▶ Exercise directions: Copy each line below in which the string "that" appears.

▶ Data entries:
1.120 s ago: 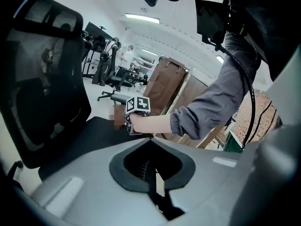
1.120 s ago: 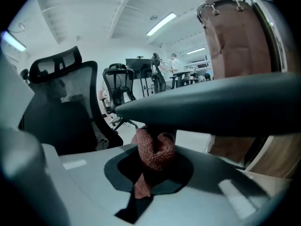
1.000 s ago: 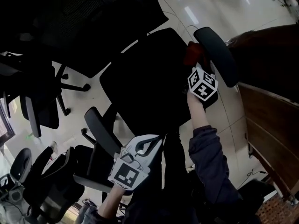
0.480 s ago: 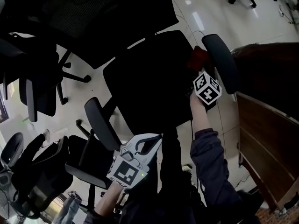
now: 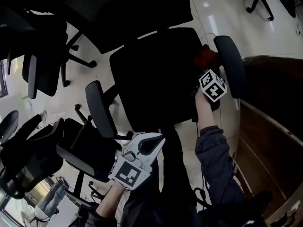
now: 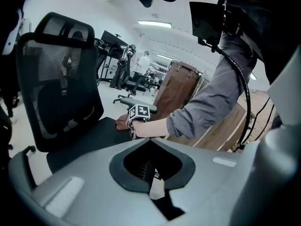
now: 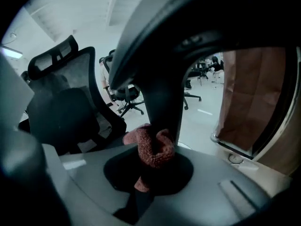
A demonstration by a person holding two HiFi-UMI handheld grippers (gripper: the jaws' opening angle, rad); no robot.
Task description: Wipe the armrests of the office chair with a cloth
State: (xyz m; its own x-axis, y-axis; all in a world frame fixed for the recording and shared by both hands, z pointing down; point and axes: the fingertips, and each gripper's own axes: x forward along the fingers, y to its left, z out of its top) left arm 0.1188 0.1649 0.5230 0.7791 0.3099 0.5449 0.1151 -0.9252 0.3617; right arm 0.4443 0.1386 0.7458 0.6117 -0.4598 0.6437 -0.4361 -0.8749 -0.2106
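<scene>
The office chair's black seat point(image 5: 156, 74) fills the middle of the head view, with its right armrest point(image 5: 230, 66) and left armrest point(image 5: 100, 109) on either side. My right gripper point(image 5: 205, 66) is shut on a red cloth point(image 5: 203, 56) and holds it against the inner side of the right armrest. In the right gripper view the cloth point(image 7: 151, 150) is bunched against the armrest's post point(image 7: 162, 93), under the pad. My left gripper point(image 5: 157, 139) hangs low in front of the seat, shut and holding nothing. From the left gripper view the right armrest point(image 6: 136, 101) and the cloth point(image 6: 122, 122) show far off.
Several other black office chairs point(image 5: 42, 70) crowd the left and top of the head view. A brown wooden cabinet point(image 5: 270, 126) stands close on the right, beside the right armrest. A dark cable point(image 6: 235, 74) hangs from the person's body. The floor is pale tile point(image 5: 208, 8).
The head view has swung, so the chair sits further right and lower in frame. The right gripper has stayed against the right armrest with the cloth. The left gripper has hardly moved.
</scene>
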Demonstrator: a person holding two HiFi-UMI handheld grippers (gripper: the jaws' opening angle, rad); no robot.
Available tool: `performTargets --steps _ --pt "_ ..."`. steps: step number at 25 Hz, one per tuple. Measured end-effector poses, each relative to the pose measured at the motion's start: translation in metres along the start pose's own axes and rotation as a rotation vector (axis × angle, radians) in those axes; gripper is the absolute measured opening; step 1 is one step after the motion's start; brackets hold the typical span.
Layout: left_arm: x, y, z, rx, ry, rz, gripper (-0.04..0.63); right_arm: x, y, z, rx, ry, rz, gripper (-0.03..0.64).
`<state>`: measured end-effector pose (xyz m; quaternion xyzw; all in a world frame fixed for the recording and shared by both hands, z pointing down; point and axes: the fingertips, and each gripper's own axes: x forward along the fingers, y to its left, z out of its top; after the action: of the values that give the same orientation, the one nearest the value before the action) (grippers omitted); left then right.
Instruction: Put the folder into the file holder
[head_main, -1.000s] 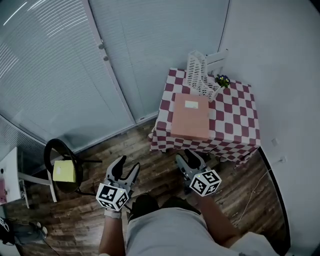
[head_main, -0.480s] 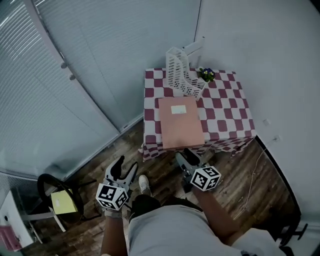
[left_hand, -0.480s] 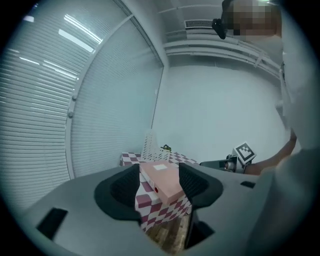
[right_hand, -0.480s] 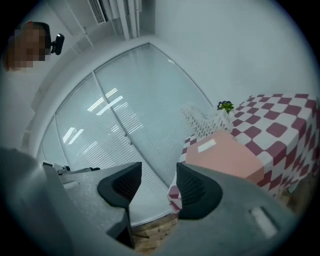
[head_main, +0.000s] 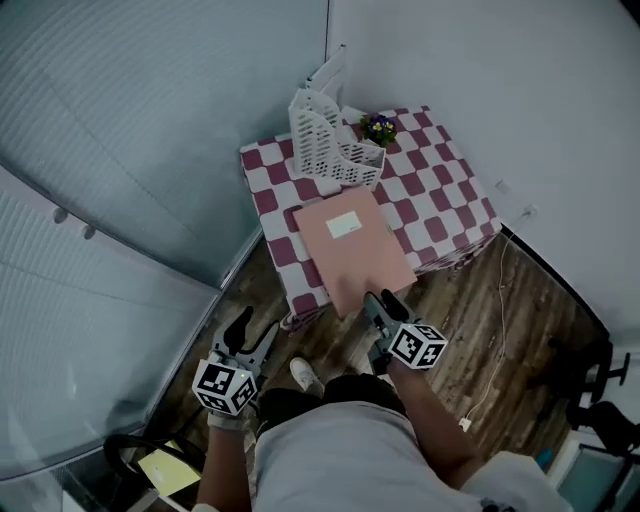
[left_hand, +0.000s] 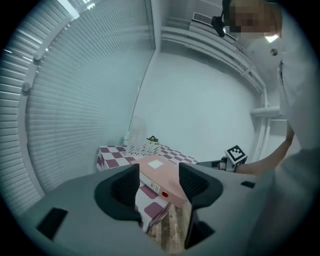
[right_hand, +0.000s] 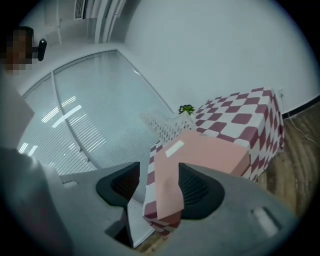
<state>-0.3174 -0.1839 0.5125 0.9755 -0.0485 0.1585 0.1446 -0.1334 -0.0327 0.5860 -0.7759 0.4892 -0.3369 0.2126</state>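
Folder (head_main: 350, 250), pink, lies flat at frame centre on the checkered counter (head_main: 450, 215), its near end jutting past the edge, below the white file holder (head_main: 325, 140). Right tongs (head_main: 383, 300) have just been opening, and the folder's near corner shows between the part-open jaws; whether they touch it is unclear. Left tongs (head_main: 255, 328) gape empty at lower left.

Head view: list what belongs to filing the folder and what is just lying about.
For the job: pink folder; white file holder; checked table under both.
Lying about: flower pot; floor cable; yellow pad.
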Motion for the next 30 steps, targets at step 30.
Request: performTargets --steps 30 --pt "0.031 0.019 -0.094 0.036 0.328 -0.138 0.229 0.046 -0.073 -0.112 0.506 -0.077 -0.058 0.382"
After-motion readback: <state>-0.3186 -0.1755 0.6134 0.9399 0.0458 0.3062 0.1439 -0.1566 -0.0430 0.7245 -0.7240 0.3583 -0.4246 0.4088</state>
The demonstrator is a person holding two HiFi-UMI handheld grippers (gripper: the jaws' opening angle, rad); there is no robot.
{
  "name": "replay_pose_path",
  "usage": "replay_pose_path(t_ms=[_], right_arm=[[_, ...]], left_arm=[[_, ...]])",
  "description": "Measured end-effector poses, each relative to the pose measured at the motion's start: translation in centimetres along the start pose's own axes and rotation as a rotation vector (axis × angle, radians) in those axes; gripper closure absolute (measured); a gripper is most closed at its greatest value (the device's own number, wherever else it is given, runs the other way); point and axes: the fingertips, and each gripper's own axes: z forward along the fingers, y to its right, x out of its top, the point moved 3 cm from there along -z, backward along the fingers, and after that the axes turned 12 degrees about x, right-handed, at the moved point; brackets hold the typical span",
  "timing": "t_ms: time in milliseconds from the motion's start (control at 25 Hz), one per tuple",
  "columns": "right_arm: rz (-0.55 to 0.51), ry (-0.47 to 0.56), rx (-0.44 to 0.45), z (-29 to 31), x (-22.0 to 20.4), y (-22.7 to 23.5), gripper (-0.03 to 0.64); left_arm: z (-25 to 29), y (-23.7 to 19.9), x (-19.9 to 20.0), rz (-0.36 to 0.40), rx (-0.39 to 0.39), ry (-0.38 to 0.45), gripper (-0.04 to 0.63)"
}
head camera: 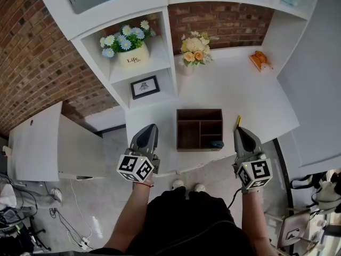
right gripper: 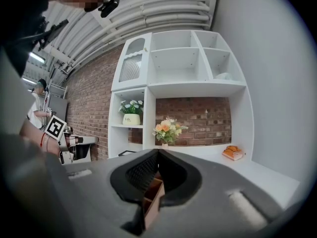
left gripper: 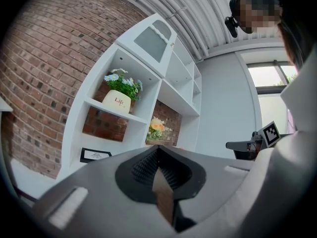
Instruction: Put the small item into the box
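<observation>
A brown wooden box (head camera: 199,128) with several compartments stands on the white table (head camera: 250,97). A small dark teal item (head camera: 216,143) lies in its front right compartment. A thin yellow stick (head camera: 238,121) lies on the table just right of the box. My left gripper (head camera: 149,128) hovers left of the box at the table's front edge, jaws shut and empty. My right gripper (head camera: 240,130) hovers right of the box, beside the stick, also shut with nothing in it. The box (right gripper: 152,197) shows below the closed jaws in the right gripper view, and the box (left gripper: 163,197) in the left gripper view too.
A white shelf unit at the back holds a pot of blue and white flowers (head camera: 126,44) and a framed picture (head camera: 145,87). A vase of orange flowers (head camera: 194,51) and an orange object (head camera: 260,61) stand on the tabletop. A lower white table (head camera: 34,143) stands at the left.
</observation>
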Motion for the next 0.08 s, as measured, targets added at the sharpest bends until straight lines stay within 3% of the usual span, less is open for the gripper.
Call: replay_pose_path(t_ms=[80], right_arm=[[0.001, -0.002, 0.000, -0.02, -0.04, 0.05, 0.614]], left_arm=[[0.09, 0.05, 0.01, -0.001, -0.002, 0.000, 0.592]])
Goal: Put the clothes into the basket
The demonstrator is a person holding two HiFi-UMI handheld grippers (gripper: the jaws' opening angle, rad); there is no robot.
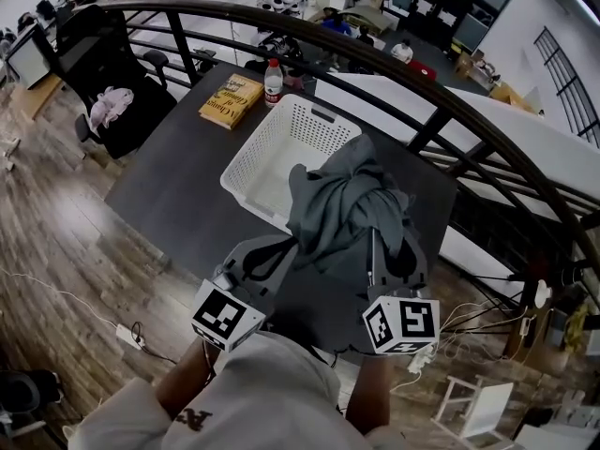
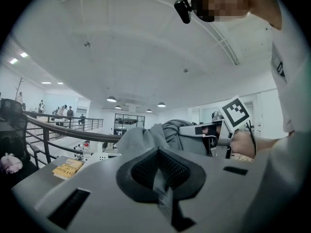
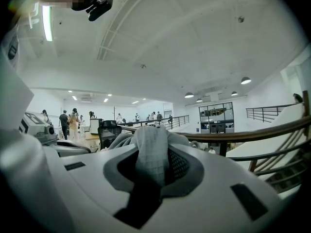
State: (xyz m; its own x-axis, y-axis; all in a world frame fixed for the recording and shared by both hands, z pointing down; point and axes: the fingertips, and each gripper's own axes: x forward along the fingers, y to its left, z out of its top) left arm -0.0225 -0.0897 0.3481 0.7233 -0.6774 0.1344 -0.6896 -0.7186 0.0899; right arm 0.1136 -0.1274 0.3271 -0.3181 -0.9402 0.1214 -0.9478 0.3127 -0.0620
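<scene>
A grey garment (image 1: 347,204) hangs bunched in the air over the near rim of the white perforated basket (image 1: 253,157), which stands on the dark table (image 1: 169,186). My left gripper (image 1: 289,247) is shut on the garment's lower left edge. My right gripper (image 1: 377,244) is shut on its lower right part. In the left gripper view a thin fold of grey cloth (image 2: 146,137) runs between the jaws of the left gripper (image 2: 161,173), and the basket (image 2: 101,156) shows beyond. In the right gripper view a thick fold of the garment (image 3: 151,152) fills the jaws of the right gripper (image 3: 153,166).
A yellow book (image 1: 232,98) and a water bottle (image 1: 273,82) lie on the table behind the basket. A black chair with pink cloth (image 1: 111,107) stands at the left. A dark curved railing (image 1: 450,101) runs behind the table. Cables and a power strip (image 1: 127,334) lie on the floor.
</scene>
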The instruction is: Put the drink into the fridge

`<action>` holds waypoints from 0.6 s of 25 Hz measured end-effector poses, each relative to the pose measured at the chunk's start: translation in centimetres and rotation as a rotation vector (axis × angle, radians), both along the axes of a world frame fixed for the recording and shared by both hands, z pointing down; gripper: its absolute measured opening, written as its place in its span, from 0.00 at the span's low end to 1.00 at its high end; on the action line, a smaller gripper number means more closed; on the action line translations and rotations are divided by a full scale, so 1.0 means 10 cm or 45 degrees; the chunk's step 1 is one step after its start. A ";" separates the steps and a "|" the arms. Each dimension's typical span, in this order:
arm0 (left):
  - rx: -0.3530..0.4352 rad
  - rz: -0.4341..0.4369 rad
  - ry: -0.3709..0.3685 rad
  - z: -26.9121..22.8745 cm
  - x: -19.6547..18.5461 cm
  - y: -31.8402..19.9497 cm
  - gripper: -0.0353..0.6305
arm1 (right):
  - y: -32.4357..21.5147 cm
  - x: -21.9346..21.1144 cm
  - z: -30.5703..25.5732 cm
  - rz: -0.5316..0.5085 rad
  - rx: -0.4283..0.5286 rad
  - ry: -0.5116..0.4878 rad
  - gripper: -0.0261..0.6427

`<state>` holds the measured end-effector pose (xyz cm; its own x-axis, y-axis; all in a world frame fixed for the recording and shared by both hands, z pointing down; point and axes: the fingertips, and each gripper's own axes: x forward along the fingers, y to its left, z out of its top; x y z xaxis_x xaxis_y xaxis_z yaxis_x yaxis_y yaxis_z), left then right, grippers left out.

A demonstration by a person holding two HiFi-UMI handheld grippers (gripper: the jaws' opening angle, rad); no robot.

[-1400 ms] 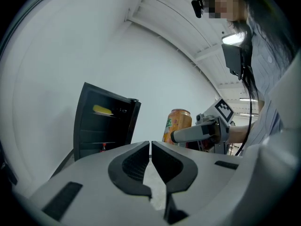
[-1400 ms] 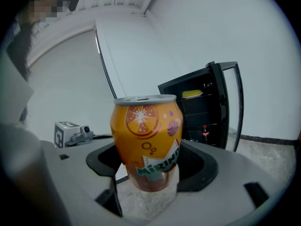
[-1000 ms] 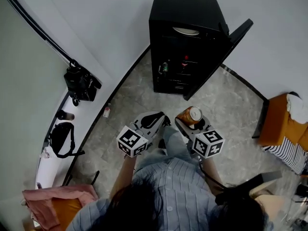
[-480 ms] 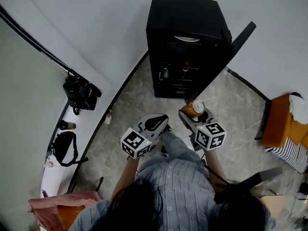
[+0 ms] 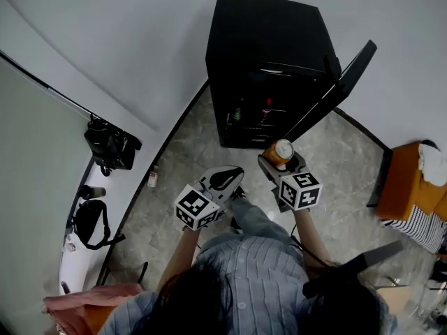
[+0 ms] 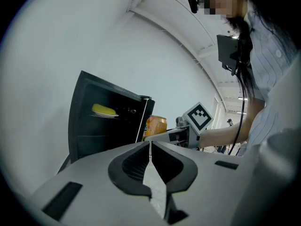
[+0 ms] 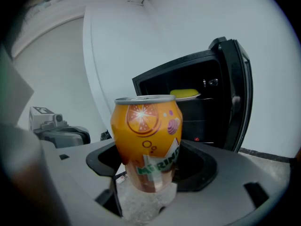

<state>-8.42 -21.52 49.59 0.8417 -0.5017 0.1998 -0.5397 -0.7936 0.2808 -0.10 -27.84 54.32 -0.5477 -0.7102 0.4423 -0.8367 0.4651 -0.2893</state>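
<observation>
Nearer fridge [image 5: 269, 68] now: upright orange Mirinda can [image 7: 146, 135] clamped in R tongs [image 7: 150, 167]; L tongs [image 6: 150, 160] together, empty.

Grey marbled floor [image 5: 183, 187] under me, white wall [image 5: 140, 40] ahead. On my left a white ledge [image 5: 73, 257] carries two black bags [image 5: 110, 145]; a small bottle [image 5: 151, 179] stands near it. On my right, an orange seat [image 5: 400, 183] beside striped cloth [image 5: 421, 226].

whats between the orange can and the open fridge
Nothing: in the right gripper view the fridge's open front shows straight behind the orange can, and the head view shows only bare floor there.
</observation>
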 end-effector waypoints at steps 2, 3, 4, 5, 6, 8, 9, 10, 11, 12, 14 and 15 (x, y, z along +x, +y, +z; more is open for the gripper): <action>-0.011 0.008 -0.003 0.03 0.03 -0.10 0.07 | -0.14 0.01 0.08 0.000 -0.002 0.008 0.52; -0.015 0.014 -0.006 0.05 0.04 -0.15 0.07 | -0.21 0.01 0.12 0.000 -0.002 0.011 0.52; -0.018 0.020 -0.009 0.06 0.05 -0.19 0.07 | -0.29 0.01 0.16 -0.001 -0.001 0.013 0.52; -0.022 0.025 -0.014 0.07 0.07 -0.24 0.07 | -0.36 0.01 0.20 -0.001 0.000 0.014 0.52; -0.026 0.030 -0.018 0.09 0.08 -0.28 0.07 | -0.44 0.01 0.24 0.001 -0.001 0.014 0.52; -0.037 0.039 -0.025 0.12 0.12 -0.36 0.07 | -0.58 0.02 0.33 0.008 -0.006 0.012 0.52; -0.043 0.042 -0.026 0.13 0.13 -0.39 0.07 | -0.65 0.03 0.37 0.014 -0.010 0.011 0.52; -0.049 0.047 -0.024 0.15 0.15 -0.42 0.07 | -0.72 0.04 0.42 0.020 -0.013 0.011 0.52; -0.056 0.052 -0.021 0.16 0.17 -0.45 0.07 | -0.80 0.06 0.47 0.027 -0.018 0.012 0.52; -0.064 0.059 -0.020 0.18 0.19 -0.48 0.07 | -0.87 0.07 0.52 0.034 -0.023 0.014 0.52; -0.080 0.071 -0.026 0.23 0.22 -0.54 0.07 | -1.02 0.08 0.64 0.049 -0.033 0.018 0.52; -0.086 0.075 -0.033 0.26 0.23 -0.57 0.07 | -1.09 0.09 0.69 0.056 -0.038 0.021 0.52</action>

▶ Answer for this exercise:
`<state>`: measured end-effector pose (xyz m; quaternion xyzw; all in a world frame fixed for the recording and shared by both hands, z pointing down; point and axes: the fingertips, and each gripper's own axes: x forward along the fingers, y to its left, z out of its top; after the action: of the values that give the same orientation, the one nearest the value before the action) (grippers omitted); left then right.
  "description": "Measured end-effector poses, each relative to the pose measured at the motion's start: translation in centimetres along the start pose's own axes and rotation as a rotation vector (axis × angle, radians) in those axes; gripper closure absolute (measured); a gripper is most closed at its greatest value (the device's own number, wherever else it is given, runs the other way); point and axes: the fingertips, and each gripper's own axes: z forward along the fingers, y to its right, x out of its top, the point moved 3 cm from there along -z, backward along the fingers, and after that the axes turned 12 degrees about x, right-handed, at the moved point; brackets hold the typical span",

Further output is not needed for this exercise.